On the Senate side, companies would face a 14.5 percent tax on money they had been holding as cash or securities, and for money invested in hard assets, the rate could be as low as 7.5 percent.

Chris Ruddy, CEO of the conservative website Newsmax, cast this as a flood of money “three times the Obama stimulus” that would “drive the economy for the next 10 years.”

“I think after this tax bill, it’s actually going to be a watershed, because $3 trillion in offshore money, forget about the individual and corporate tax rates, $3 trillion of all that Apple money is coming back into the economy,” Ruddy said on ABC’s This Week with George Stephanopoulos on Dec. 3. (Apple and Google are the poster children of overseas cash, but there are many others, from General Electric to Pfizer to Coca-Cola.)

We took a closer look at Ruddy’s claim that “$3 trillion in offshore money … is coming into the economy.”

Ruddy’s statement is part prediction — the money will juice the economy — and part statement of fact — there’s $3 trillion out there waiting to come into the American economy.

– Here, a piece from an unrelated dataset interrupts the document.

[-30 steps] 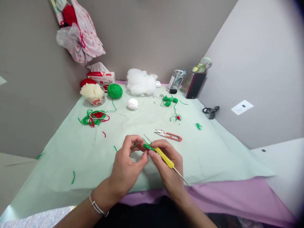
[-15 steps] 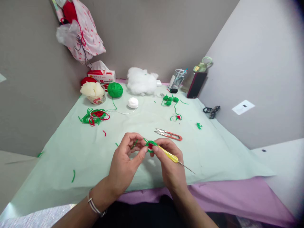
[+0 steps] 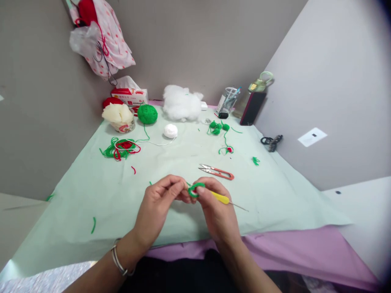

Recent history gives reasons to doubt whether the first part will come true, but we don’t fact-check predictions. We can, however, look at whether that money is outside the American economy, as Ruddy said.

Ruddy told us that he got his $3 trillion figure from a New York Times article, which said the Senate and House plans would “allow companies to bring nearly $3 trillion in profits home.”

Where things get tricky is where that money is today.

There’s considerable evidence that a large chunk of it, a bit under one-half, already is in the U.S. economy.

When a Senate committee’s Permanent Subcommittee on Investigations surveyed 27 American multinational corporations in 2011, it found that about 46 percent of tax-deferred foreign earnings were in “in U.S. bank accounts or invested in U.S. assets such as U.S. Treasuries, U.S. stocks other than their own, U.S. bonds, or U.S. mutual funds.”

The investment research firm Moody’s calculated that in 2017, foreign subsidiaries of American multinationals held about $1.4 trillion in cash or marketable securities. With estimates of total overseas profits ranging from $2.6 trillion to $3.1 trillion, tax lawyer Steven Rosenthal at the Urban-Brookings Tax Policy Center said “40 percent or so is about right” for the share of profits in the United States.

In an October tax note, Goldman Sachs economists wrote that thanks to those holdings, offshore profits are “largely available for domestic activities.”

There’s no dispute that “companies can invest offshore funds in U.S. markets,” said Kimberly Clausing, an economist at Reed College.

Under American law, any money made on those investments is taxable, but the underlying cash remains outside the reach of the IRS.

Ruddy told us “even if it’s in a U.S. bank account, they can’t use it for U.S. operations, as far as I understand.”

Ruddy has a point, but nothing keeps the money on the other side of the border. And once it’s put into the economy, it moves around as loans or equity investments in companies that seek to expand.

That’s how the U.S. Treasury Department saw it just before President Donald Trump took office.

In making the case for tax reform, the department’s Office of Tax Policy said that it is “a common misconception” offshore profits must remain outside the United States.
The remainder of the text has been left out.